Developing data-driven models has found successful applications in engineering tasks, such as material design, process modeling, and process monitoring. In capacitive devices like deionization and supercapacitors, there exists potential for applying this data-driven machine learning (ML) model in optimizing its potential use in energy-efficient separations or energy generation. However, these models are faced with limited datasets, and even in large quantities, the datasets are incomplete, limiting their potential use for successful data-driven modeling. Here, the success of transfer learning in resolving the challenges with limited datasets was exploited. A two-step data-driven ML modeling framework named involving training with ML-imputed datasets and then with clean datasets was explored. Through data imputation and transfer learning, it is possible to develop a data-driven model with acceptable metrics mirroring experimental measurements. By using the model, optimization studies using the genetic algorithm were implemented to analyze the solution under the Pareto optimality. This early insight can be used in the initial stage of experimental measurements to rapidly identify experimental conditions worthy of further investigation. Moreover, we expect that the insights from these results will drive accurate predictive modeling in other fields including healthcare, genomic data analysis, and environmental monitoring with incomplete datasets.
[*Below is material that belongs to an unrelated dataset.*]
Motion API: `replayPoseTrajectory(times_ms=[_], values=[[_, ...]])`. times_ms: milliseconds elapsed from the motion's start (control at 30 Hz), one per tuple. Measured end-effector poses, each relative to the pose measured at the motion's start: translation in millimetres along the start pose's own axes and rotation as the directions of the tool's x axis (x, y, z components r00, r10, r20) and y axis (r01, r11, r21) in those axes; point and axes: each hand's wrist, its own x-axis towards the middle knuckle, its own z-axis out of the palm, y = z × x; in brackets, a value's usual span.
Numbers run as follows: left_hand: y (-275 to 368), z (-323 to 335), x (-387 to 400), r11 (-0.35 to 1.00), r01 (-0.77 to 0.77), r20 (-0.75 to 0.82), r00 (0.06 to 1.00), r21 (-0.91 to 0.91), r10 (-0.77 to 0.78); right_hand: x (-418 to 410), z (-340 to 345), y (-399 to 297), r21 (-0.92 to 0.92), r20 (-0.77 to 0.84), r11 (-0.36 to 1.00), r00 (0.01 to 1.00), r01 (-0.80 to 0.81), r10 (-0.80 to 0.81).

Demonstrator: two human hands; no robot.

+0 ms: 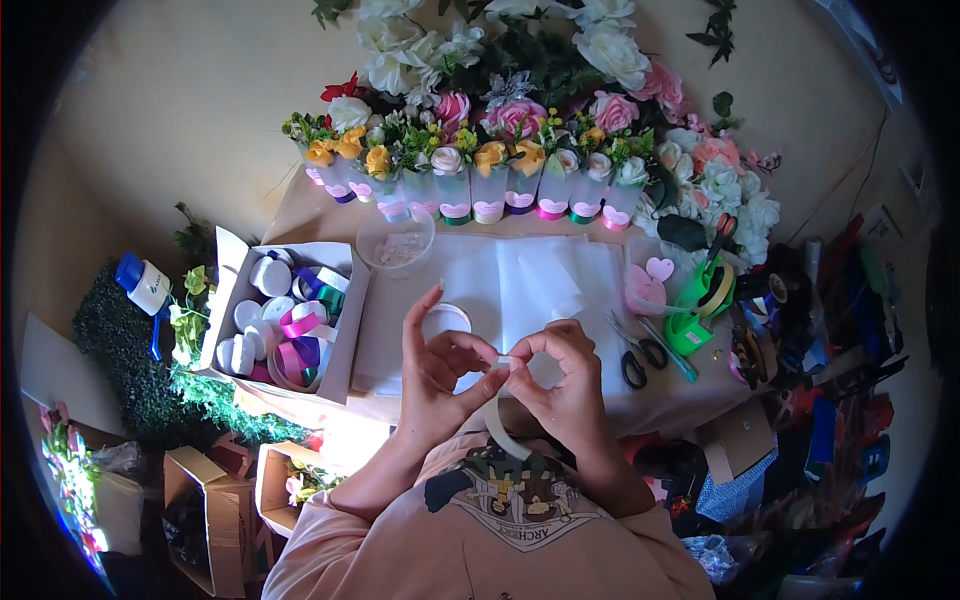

开发数据驱动模型已在工程任务中获得成功应用,如材料设计、过程建模和过程监测。在诸如去离子化和超级电容器等电容式设备中,应用这种数据驱动的机器学习(ML)模型来优化其在节能分离或能量产生方面的潜在用途具有可能性。然而,这些模型面临数据集有限的问题,而且即便数据集数量众多,它们也是不完整的,这限制了其在成功的数据驱动建模中的潜在用途。在此,利用了迁移学习在解决有限数据集挑战方面的成功经验。探索了一个名为的两步数据驱动ML建模框架,该框架包括先用ML插补数据集进行训练,然后再用干净数据集进行训练。通过数据插补和迁移学习,有可能开发出一个具有与实验测量结果相符的可接受指标的数据驱动模型。通过使用该模型,实施了利用遗传算法的优化研究,以分析帕累托最优下的解决方案。这种早期见解可在实验测量的初始阶段用于快速识别值得进一步研究的实验条件。此外,我们期望这些结果所带来的见解将推动在包括医疗保健、基因组数据分析和不完整数据集环境监测等其他领域进行准确的预测建模。